## What needs to be done
Take every line in the entries that includes the word "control" and copy it.

## Records provided

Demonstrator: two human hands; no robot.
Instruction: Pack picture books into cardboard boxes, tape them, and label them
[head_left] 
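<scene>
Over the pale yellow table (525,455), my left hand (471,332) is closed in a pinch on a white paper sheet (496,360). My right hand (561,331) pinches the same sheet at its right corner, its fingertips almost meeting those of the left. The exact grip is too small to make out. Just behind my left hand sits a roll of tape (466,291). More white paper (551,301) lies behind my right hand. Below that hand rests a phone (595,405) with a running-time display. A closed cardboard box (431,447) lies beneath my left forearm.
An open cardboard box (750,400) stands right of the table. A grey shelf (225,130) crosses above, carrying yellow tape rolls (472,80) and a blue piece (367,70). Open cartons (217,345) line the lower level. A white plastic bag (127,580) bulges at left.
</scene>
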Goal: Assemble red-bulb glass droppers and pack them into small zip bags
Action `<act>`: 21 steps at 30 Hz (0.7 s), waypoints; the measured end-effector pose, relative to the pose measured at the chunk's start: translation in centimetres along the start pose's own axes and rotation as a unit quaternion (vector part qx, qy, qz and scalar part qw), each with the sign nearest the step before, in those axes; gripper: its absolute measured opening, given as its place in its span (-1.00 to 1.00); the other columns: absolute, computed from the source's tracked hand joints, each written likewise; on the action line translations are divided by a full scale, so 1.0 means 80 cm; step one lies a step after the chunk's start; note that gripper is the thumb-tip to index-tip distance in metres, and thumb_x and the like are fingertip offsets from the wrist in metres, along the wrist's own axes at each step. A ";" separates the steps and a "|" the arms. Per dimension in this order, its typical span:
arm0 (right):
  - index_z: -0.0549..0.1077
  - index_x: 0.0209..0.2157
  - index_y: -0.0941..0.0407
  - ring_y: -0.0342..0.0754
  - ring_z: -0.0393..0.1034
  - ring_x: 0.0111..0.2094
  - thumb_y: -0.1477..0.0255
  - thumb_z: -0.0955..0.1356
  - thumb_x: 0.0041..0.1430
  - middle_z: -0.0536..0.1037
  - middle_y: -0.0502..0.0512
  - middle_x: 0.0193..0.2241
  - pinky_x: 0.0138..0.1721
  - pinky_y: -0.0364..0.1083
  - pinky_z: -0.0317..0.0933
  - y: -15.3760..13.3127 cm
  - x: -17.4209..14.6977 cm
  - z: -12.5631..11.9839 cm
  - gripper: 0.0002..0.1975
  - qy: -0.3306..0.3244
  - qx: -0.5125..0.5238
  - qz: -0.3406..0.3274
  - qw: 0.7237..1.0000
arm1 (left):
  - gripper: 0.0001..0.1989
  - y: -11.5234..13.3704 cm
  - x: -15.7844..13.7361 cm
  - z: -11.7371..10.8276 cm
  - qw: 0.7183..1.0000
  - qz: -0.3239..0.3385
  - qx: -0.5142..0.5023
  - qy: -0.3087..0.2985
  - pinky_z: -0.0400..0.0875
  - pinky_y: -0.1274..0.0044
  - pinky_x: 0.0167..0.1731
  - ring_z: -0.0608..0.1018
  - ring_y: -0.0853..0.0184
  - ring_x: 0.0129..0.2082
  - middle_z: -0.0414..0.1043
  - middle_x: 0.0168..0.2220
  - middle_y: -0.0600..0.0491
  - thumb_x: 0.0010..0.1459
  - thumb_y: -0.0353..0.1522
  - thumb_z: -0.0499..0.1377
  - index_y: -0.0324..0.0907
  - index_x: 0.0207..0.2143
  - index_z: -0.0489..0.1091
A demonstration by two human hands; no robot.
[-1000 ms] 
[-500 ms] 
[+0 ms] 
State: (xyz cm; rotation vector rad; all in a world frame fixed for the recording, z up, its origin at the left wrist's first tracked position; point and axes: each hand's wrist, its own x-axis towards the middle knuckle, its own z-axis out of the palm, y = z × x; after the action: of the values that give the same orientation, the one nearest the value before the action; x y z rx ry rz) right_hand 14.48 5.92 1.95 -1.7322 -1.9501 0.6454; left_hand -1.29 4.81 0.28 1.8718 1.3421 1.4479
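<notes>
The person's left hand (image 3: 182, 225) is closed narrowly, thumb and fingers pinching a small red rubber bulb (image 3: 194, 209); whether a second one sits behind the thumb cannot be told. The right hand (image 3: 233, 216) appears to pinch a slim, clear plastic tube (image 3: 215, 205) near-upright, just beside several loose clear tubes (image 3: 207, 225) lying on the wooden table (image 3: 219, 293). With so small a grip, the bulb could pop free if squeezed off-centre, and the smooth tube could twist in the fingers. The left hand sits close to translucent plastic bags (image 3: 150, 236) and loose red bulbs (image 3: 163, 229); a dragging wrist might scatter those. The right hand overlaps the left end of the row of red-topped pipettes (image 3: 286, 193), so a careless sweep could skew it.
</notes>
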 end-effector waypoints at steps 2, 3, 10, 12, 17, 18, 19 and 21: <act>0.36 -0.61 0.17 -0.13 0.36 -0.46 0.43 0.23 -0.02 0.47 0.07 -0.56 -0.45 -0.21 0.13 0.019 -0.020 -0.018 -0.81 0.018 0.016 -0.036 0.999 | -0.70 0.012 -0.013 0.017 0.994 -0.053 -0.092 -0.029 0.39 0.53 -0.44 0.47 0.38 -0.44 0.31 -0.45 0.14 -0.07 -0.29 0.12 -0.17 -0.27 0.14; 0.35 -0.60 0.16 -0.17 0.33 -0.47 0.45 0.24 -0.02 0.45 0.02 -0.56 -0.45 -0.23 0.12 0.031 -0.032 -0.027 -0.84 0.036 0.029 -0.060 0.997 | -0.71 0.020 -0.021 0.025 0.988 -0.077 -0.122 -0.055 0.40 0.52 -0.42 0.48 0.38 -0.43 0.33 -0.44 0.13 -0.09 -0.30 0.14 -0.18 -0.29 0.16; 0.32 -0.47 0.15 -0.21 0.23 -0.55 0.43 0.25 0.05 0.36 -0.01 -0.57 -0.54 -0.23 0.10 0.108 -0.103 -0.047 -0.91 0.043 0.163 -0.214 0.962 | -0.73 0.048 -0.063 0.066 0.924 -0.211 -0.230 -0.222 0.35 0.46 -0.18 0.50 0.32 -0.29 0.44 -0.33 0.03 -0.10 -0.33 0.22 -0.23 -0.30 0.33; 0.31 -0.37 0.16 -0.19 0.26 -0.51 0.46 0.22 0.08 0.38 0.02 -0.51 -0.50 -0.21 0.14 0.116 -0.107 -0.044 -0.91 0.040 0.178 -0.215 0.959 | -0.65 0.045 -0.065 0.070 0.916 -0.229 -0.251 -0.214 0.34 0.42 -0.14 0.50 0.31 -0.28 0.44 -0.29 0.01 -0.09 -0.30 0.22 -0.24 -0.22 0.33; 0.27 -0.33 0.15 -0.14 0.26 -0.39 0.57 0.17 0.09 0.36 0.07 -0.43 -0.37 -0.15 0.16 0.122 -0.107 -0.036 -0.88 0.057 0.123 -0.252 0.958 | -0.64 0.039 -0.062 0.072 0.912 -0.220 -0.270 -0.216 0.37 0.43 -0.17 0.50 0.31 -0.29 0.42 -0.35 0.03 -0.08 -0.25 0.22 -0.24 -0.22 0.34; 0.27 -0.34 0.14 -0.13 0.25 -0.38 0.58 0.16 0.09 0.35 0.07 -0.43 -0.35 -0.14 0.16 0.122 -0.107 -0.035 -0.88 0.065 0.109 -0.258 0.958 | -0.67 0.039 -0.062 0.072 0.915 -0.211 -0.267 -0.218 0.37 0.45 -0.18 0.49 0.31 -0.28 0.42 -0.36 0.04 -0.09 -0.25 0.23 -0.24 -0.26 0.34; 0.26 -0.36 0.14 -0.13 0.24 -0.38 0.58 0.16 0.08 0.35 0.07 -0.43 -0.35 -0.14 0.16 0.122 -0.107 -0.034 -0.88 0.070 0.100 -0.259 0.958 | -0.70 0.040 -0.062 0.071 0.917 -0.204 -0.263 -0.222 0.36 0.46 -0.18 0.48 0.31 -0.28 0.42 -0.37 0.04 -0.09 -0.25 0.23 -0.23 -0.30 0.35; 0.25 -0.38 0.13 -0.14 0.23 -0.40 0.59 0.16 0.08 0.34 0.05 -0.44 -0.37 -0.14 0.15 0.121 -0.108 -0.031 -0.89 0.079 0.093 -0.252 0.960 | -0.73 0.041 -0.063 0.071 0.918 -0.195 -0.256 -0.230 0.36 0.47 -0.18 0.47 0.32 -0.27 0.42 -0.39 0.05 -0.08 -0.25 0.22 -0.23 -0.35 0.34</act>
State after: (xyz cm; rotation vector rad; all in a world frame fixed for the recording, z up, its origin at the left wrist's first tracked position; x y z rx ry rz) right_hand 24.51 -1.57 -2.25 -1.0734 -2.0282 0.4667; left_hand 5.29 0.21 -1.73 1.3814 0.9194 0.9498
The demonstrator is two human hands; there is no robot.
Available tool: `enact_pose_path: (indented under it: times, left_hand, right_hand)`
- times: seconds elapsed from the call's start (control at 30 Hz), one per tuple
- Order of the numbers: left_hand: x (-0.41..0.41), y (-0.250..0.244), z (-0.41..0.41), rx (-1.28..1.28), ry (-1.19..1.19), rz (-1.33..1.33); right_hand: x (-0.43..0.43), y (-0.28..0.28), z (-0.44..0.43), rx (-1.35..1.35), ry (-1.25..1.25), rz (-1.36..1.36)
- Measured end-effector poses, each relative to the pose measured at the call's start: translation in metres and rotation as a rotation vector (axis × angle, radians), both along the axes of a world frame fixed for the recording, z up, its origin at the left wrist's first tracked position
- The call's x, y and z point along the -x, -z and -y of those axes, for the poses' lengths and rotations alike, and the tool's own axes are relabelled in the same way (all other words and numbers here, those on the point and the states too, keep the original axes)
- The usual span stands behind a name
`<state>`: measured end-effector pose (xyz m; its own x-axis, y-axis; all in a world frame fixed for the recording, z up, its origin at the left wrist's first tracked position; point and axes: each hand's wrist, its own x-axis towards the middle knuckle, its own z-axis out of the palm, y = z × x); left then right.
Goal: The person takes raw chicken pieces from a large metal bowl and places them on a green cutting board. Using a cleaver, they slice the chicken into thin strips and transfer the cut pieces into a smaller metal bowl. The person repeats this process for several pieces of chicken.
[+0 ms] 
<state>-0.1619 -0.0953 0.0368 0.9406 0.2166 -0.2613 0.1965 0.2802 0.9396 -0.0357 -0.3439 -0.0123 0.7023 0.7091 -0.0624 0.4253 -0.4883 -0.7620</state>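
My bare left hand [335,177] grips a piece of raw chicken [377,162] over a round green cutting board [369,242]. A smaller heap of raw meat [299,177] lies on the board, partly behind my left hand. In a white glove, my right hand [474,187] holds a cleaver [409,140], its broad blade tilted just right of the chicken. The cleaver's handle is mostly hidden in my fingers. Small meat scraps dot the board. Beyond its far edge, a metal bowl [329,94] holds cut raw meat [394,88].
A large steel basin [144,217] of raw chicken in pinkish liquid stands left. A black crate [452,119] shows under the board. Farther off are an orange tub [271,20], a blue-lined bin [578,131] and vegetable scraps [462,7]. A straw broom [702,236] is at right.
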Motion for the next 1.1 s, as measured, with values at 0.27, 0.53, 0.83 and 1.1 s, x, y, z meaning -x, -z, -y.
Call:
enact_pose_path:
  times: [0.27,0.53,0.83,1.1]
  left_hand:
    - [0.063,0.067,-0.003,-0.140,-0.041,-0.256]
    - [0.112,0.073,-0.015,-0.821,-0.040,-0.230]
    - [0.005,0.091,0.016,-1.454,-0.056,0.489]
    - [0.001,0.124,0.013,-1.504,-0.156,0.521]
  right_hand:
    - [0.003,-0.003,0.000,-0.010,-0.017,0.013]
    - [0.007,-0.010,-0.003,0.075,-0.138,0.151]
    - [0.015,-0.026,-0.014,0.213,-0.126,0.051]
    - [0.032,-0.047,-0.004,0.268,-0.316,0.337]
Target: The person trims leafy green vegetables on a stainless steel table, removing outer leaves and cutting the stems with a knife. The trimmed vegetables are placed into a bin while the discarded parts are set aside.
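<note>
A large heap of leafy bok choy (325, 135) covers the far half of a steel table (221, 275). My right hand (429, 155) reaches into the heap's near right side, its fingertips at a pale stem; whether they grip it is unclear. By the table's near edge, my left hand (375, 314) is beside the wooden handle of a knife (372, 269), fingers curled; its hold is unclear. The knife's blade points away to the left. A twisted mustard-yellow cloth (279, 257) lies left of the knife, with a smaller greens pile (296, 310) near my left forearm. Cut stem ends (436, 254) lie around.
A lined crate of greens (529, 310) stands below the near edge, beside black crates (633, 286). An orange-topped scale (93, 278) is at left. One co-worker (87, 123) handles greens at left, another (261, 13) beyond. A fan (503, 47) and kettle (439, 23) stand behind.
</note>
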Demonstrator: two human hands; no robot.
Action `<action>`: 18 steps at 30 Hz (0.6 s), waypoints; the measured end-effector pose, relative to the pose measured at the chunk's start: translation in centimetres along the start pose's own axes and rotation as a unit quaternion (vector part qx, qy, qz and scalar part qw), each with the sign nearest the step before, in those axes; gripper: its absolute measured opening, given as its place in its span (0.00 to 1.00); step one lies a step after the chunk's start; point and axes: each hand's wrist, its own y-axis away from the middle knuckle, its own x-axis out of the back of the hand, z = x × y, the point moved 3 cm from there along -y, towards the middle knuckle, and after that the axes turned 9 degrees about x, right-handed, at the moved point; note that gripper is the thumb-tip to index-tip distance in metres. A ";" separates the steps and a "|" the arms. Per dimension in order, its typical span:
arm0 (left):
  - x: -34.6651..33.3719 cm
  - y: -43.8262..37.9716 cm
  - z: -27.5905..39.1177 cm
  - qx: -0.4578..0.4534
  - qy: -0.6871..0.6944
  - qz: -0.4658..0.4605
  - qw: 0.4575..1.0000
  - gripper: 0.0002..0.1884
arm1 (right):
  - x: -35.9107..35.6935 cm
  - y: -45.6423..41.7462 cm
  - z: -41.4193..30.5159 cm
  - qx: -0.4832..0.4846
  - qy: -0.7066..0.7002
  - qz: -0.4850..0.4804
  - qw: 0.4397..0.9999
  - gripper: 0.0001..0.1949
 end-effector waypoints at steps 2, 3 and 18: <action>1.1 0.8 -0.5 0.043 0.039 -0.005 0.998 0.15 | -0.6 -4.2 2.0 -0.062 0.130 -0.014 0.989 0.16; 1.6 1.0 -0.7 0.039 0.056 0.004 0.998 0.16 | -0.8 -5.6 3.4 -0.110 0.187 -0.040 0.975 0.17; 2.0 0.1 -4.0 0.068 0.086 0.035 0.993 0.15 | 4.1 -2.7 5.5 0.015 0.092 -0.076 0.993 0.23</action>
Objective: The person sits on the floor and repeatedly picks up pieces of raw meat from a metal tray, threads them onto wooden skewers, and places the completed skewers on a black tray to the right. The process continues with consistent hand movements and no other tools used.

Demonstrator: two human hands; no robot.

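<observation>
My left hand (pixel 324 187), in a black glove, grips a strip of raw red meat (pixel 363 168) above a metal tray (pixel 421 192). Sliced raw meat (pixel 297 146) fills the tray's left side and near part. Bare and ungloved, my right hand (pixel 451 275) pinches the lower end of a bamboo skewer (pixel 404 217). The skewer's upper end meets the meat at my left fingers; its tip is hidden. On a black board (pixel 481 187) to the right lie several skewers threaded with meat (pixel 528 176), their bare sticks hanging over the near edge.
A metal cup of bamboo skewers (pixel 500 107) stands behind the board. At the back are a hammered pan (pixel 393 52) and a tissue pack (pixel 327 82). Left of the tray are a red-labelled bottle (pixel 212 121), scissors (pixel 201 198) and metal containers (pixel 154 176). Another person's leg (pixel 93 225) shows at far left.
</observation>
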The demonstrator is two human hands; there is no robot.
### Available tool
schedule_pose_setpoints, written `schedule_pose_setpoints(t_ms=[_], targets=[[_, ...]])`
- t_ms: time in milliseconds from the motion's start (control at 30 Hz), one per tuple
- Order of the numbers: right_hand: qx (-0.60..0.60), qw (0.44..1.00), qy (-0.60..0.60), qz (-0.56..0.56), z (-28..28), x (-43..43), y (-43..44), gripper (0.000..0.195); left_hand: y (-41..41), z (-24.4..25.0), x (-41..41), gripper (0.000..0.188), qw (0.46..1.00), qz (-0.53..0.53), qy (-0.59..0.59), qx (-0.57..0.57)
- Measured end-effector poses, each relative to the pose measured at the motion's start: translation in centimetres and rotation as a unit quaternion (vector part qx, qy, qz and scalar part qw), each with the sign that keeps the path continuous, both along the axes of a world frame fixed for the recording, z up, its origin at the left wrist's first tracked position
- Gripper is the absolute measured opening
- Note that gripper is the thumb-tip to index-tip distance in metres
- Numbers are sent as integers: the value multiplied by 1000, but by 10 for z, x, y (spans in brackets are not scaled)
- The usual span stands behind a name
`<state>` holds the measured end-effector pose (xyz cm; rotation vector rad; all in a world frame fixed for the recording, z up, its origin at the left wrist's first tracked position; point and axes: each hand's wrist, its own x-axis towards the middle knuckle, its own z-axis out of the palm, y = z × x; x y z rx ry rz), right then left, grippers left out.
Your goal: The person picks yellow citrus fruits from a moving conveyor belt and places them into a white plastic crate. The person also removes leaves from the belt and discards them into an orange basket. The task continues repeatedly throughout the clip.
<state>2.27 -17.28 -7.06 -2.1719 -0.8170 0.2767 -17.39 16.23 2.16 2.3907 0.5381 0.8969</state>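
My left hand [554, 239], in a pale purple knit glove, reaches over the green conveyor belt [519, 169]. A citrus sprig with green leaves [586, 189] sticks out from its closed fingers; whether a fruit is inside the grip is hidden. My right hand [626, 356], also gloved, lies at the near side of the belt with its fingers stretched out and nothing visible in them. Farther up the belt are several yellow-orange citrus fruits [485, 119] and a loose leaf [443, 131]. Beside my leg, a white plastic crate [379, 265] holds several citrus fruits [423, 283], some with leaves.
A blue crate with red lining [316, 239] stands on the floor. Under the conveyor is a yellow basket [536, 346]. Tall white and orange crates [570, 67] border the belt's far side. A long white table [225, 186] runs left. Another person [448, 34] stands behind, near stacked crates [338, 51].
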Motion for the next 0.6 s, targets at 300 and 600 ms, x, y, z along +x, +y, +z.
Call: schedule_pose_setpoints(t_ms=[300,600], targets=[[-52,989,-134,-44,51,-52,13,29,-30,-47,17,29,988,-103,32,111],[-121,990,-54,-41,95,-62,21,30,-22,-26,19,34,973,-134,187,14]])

## Solution
- times: seconds elapsed from the call's start (control at 30 Hz), one per tuple
- t_ms: time in milliseconds from the motion's start (control at 30 Hz), one per tuple

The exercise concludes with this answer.